There are two sources of Fair Housing laws, which prohibit a wide variety of discriminatory practices. The federal laws are an absolute minimum that apply in all fifty states. Some states have greater protections for residents within their borders. You can find information by going to the website of the U.S. Department of Housing and Urban Development (HUD) at www.hud.gov/offices/fheo/ index.cfm. Appendix E to this book also contains the websites for local HUD offices in your states, and your local attorney general’s office of consumer affairs.
As a general matter, the federal laws prohibit discrimination if it is based on one of the so-called suspect classifications. They include:
• alienage (not a citizen);
• national origin;
• marital status;
• family status (families with children under 19); and,
• some states include protections based on sexual orientation and other factors.

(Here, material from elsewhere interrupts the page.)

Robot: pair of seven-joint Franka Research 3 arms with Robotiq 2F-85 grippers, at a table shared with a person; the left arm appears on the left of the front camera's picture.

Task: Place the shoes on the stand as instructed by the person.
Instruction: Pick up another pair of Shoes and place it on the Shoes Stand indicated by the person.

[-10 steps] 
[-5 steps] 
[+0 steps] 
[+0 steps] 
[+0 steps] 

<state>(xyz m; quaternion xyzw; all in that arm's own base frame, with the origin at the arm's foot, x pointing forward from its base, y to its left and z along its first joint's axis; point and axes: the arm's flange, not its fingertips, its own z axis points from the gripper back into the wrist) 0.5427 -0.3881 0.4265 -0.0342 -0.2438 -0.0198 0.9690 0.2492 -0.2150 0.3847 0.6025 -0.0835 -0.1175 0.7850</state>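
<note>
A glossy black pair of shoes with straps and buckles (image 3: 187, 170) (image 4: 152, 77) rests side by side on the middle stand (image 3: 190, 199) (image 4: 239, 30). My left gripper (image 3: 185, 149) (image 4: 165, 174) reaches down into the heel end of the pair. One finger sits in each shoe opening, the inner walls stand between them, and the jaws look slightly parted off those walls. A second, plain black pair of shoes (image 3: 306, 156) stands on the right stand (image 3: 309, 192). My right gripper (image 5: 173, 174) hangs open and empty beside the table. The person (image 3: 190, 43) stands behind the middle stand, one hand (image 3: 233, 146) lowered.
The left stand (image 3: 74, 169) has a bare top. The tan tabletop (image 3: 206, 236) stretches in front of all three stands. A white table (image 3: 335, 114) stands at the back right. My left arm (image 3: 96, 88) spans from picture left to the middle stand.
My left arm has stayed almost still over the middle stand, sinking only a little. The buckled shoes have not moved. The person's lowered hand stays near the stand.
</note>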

There are three common types of illegal discrimination. The first is explicit discrimination, which means refusing to do something based on the presence of one of the suspect classifications. This would be if you refused to rent to Latinos, for example, or families with young children. The second type is called disparate impact discrimination. It arises when you do something that does not seem discriminatory on its face, but which has a greater adverse impact on some groups than on other groups. As an example, a landlord might refuse to rent to victims of domestic violence in order to minimize the risk of future violence in the rental property. Since most victims of domestic violence are women, this policy would have a greater impact on women than on men. It would be disparate impact, different impact, discrimination. The third type is called refusal to make reasonable accommodations. It occurs when someone with a disability asks you to make a reasonable adjustment for his or her benefit, and you refuse. For more examples, and guidelines, check out the U.S. Department of Justice website pages at www.ada.gov.